*WORK ITEM*
Transcribe every line of the material below exactly, leaving out the pictures.

*DATA PROVIDED*

-----

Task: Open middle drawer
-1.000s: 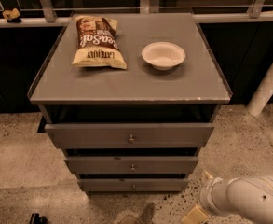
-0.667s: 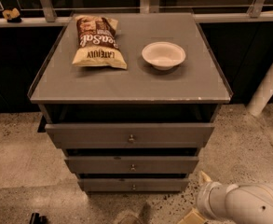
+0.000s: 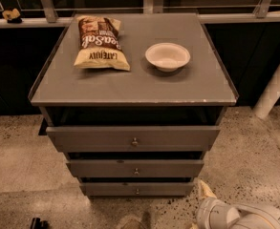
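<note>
Middle drawer (image 3: 101, 168) sat between two other fronts. We saw the gripper (image 3: 205, 191) had sunk lower by the speckled floor (image 3: 254, 156); we could not tell its grip. Chip bag (image 3: 100, 44) and bowl (image 3: 167, 56) lay on the cabinet top (image 3: 130, 85).

The robot's end effector (image 3: 205, 191), a pale cream, pointed part, sits low at the lower right of the camera view, with its tip angled up and to the left. Just below and to the right of the end effector is the white, rounded plastic wrist housing (image 3: 216, 214). Further right, the smooth white arm link (image 3: 261, 219) is cut off by the bottom edge.
</note>
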`<state>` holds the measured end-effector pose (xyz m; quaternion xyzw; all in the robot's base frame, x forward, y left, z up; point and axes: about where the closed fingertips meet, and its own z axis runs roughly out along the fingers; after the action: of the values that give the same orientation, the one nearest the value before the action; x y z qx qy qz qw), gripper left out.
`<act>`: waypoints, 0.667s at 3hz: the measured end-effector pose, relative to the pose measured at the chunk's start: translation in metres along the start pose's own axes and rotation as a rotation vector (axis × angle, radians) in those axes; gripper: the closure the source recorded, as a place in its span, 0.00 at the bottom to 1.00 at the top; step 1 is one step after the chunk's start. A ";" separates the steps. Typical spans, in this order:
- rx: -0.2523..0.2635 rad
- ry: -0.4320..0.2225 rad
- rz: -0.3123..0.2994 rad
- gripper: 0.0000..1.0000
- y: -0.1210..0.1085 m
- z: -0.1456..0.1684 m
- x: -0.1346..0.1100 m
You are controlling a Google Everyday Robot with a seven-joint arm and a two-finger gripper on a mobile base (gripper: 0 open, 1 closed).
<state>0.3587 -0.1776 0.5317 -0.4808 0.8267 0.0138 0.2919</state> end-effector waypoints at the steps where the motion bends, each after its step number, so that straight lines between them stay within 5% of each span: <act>1: 0.014 0.020 -0.013 0.00 -0.014 0.000 0.000; 2: -0.040 0.076 0.008 0.00 -0.034 0.036 -0.018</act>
<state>0.4093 -0.1708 0.5195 -0.4831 0.8389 0.0131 0.2504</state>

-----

*WRITTEN SOLUTION*
Task: Open middle drawer
-1.000s: 
-0.667s: 
+0.000s: 
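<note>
Middle drawer (image 3: 101, 168) sat between two other fronts. We saw the gripper (image 3: 205, 191) had sunk lower by the speckled floor (image 3: 254, 156); we could not tell its grip. Chip bag (image 3: 100, 44) and bowl (image 3: 167, 56) lay on the cabinet top (image 3: 130, 85).

The robot's end effector (image 3: 205, 191), a pale cream, pointed part, sits low at the lower right of the camera view, with its tip angled up and to the left. Just below and to the right of the end effector is the white, rounded plastic wrist housing (image 3: 216, 214). Further right, the smooth white arm link (image 3: 261, 219) is cut off by the bottom edge.
</note>
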`<state>` holds the measured end-effector pose (xyz m; quaternion xyzw; all in the robot's base frame, x forward, y left, z up; point and axes: about where the closed fingertips meet, and its own z axis runs roughly out along the fingers; after the action: of the values that give the same orientation, the one nearest the value before the action; x y z qx qy qz qw), gripper left out.
`<act>`: waypoints, 0.667s at 3hz: the measured end-effector pose, relative to the pose measured at the chunk's start: translation in metres along the start pose's own axes and rotation as a rotation vector (axis × angle, radians) in those axes; gripper: the closure the source recorded, as a place in its span, 0.00 at the bottom to 1.00 at the top; step 1 is one step after the chunk's start. A ";" separates the steps. Typical spans, in this order:
- rx: -0.2523..0.2635 rad
- ry: -0.4320..0.2225 rad
- rz: -0.3123..0.2994 rad
- gripper: 0.0000..1.0000
- y: -0.1210..0.1085 m
- z: -0.1456..0.1684 m
- x: -0.1346..0.1100 m
You are controlling a Google Everyday Robot with a seven-joint arm and a two-finger gripper on a mobile base (gripper: 0 open, 1 closed).
<state>0.3587 -0.1776 0.5317 -0.4808 0.8267 0.0138 0.2919</state> end-effector waypoints at the steps where the motion bends, each after its step number, so that straight lines between them stay within 5% of each span: <act>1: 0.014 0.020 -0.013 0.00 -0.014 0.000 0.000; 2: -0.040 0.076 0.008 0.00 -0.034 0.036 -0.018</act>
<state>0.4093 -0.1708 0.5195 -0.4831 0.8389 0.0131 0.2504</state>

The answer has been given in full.